Software upgrades introduced by GE Healthcare this week for the company's LightSpeed VCT scanner promise to cut patient x-ray dose for coronary CT angiography by 70% or more and double the area covered during dynamic angiography and perfusion.
Software upgrades introduced by GE Healthcare this week for the company's LightSpeed VCT scanner promise to cut patient x-ray dose for coronary CT angiography by 70% or more and double the area covered during dynamic angiography and perfusion.
Both upgrades, SnapShot Pulse for the heart and Volume Shuttle for other organs, change the scanner mode from a conventional helical acquisition to step-and-shoot mode, turning the x-ray beam off between axial acquisitions following each step of the patient through the gantry.

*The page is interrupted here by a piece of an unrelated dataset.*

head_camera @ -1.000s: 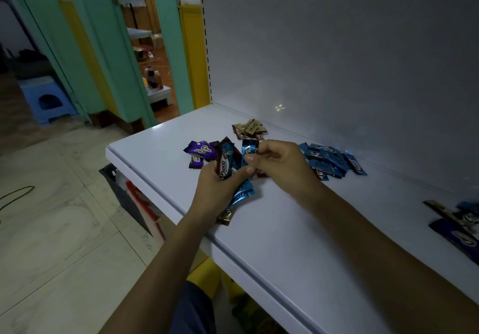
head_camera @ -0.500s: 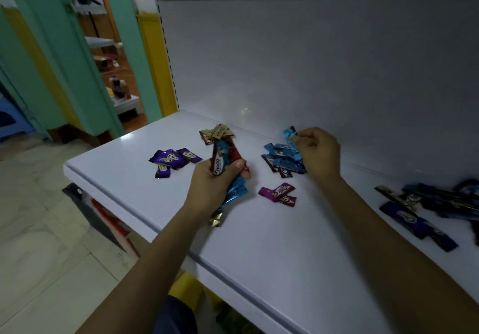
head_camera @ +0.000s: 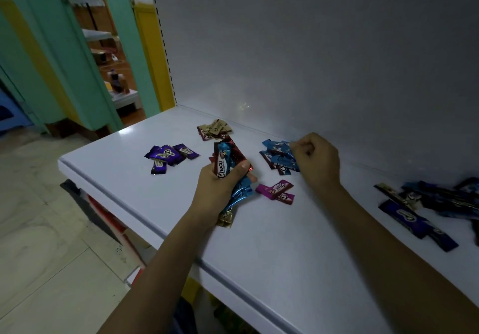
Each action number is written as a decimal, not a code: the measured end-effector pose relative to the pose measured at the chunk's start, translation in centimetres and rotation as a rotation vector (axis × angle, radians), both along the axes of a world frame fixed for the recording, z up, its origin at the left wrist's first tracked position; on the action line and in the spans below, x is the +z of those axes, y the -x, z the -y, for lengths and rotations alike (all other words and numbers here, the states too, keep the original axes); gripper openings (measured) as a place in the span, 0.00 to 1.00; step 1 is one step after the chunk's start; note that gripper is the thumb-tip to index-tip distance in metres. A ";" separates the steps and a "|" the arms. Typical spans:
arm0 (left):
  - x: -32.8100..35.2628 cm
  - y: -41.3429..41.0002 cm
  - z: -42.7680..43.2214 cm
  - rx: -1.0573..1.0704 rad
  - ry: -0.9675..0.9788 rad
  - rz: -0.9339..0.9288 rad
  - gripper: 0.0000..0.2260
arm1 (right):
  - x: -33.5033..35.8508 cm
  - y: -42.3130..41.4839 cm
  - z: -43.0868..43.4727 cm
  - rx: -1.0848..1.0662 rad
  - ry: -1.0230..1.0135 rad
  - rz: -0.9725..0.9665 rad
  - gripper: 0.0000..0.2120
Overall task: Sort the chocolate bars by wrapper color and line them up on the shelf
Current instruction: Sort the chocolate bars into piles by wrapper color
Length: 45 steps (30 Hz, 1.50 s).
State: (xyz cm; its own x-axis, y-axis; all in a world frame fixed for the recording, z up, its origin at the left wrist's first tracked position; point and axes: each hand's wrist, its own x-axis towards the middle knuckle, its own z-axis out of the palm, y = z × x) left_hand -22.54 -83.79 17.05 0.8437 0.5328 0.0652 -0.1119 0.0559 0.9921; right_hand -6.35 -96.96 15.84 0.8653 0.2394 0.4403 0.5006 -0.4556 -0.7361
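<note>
Right hand (head_camera: 315, 160) lowered onto blue bars (head_camera: 277, 156), white shelf (head_camera: 259, 243), teal door frame (head_camera: 121, 48)

Place: we read it as a small shop, prob. a retail aisle
Fixture: white metal shelf (head_camera: 259, 243) w/ plain back panel (head_camera: 324, 61); slotted upright (head_camera: 166, 56) at its left edge, the sort we see on store shelving
Stock: many small wrapped chocolate bars (head_camera: 169, 156) lying in colour groups; purple, gold, blue, pink, plus longer dark ones at right
Surroundings: tiled floor (head_camera: 51, 243); teal door frame (head_camera: 124, 48) w/ yellow trim; thru it we see a bottle (head_camera: 115, 81) on a low white stand in the next rm
</note>
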 end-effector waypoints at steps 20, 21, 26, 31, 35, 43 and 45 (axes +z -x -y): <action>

With each gantry rotation, SnapShot Pulse acquires data on a section of the heart the width of the 64-slice detector, then steps the patient ahead that distance, about 3.5 cm, in preparation for the next scan. Prospective ECG gating ensures that data are obtained at the same phase in the cardiac cycle.
This step-and-shoot method cuts dose during a coronary CT angiogram to as little as - or even less than - 1 mSv from 20 mSv or more using helical scanning. The size of the patient and the heart rate dictate how much the dose can be cut.
One patient scanned by GE luminary Dr. James Earls weighed 155 pounds and had a heart rate of between 34 and 38 beats per minute; the patient required just 0.932 mSv. Large patients with a quick pulse require more dose. What they get with SnapShot Pulse, however, is a lot less than they would otherwise.
"This opens the door to a lot of things that we felt we couldn't do because of the radiation dose issue," Earls said. "In the past we have done cardiac CT as a one-shot test to see where patients are in regard to cardiovascular disease. Now, with this low dose, in cases of bypass grafts or coronary stents we are in a position to image them routinely in a sequential manner over a period of years without worrying about cumulative radiation doses."
The other software upgrade introduced at the RSNA meeting, Volume Shuttle, scans one axial section of the brain, for example, then, with the x-ray beam off, steps the patient forward to scan the next section. Rather than continuing to advance, as would happen with SnapShot Pulse, however, Volume Shuttle steps the patient back to the beginning position, covering old ground. It then retraces its step forward. In this way, the table shuttles back and forth, doubling coverage of the anatomy, while minimizing dose, as the x-ray beam is turned off between rotations.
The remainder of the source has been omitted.